**The problem**
Looking at the listing, state how many of its lines contain the string "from". Write only the number.

(Beginning of Information provided)

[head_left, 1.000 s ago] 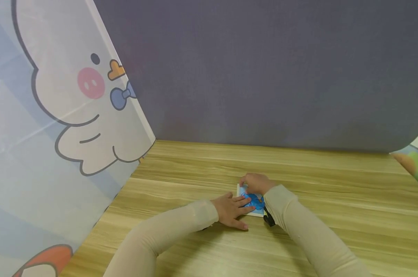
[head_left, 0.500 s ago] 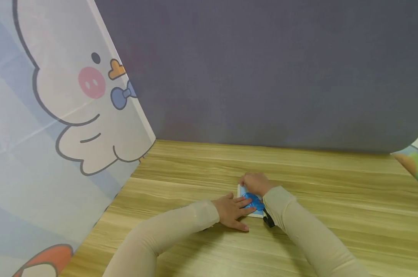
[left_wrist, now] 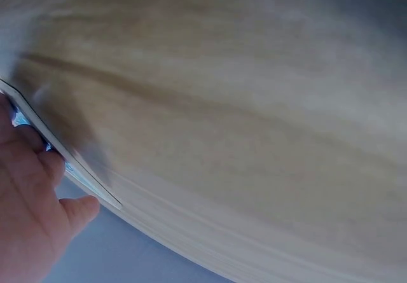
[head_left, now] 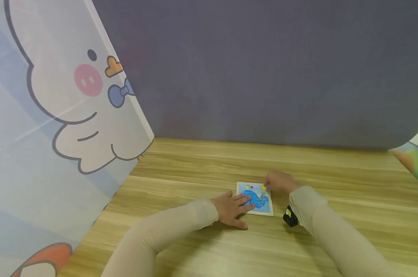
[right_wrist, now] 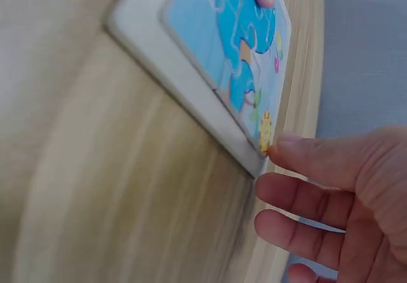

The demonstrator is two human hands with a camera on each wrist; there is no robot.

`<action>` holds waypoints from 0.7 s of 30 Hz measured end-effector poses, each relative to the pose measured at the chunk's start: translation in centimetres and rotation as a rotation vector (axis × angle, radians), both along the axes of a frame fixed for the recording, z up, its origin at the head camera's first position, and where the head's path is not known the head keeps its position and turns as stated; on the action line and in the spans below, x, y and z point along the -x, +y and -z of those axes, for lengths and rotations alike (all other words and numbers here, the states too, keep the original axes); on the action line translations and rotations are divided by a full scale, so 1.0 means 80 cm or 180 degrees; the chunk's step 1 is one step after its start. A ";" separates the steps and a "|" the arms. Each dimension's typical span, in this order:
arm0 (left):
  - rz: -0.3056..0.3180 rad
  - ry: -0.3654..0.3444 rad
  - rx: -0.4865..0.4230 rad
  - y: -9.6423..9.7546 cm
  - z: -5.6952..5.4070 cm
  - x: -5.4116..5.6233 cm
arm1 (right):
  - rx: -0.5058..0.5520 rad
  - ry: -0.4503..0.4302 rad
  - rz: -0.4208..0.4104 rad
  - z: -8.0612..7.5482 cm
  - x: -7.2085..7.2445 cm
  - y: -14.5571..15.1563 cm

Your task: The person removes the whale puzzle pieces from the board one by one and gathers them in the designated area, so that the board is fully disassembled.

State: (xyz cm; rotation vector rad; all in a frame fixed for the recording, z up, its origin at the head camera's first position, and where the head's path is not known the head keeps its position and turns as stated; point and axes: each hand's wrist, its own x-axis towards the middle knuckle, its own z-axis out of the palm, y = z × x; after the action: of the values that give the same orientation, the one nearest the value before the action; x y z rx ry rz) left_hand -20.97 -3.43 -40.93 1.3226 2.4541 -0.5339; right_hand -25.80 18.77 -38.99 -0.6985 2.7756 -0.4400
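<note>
Whale puzzle (head_left: 254, 197) lies flat on the wooden table (head_left: 333, 184), centre of view. Left hand (head_left: 231, 209), at its 8 o'clock, presses the picture with straight, spread fingers. Right hand (head_left: 280, 181), at its 2 o'clock, touches the corner, fingers loosely extended, gripping nothing.

No readable text, labels, brands or numbers anywhere; small square whale-picture puzzle board (head_left: 254, 197) bears picture only.
</note>
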 end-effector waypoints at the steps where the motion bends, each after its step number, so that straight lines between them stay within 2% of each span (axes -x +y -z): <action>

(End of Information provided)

**Finished exercise**
2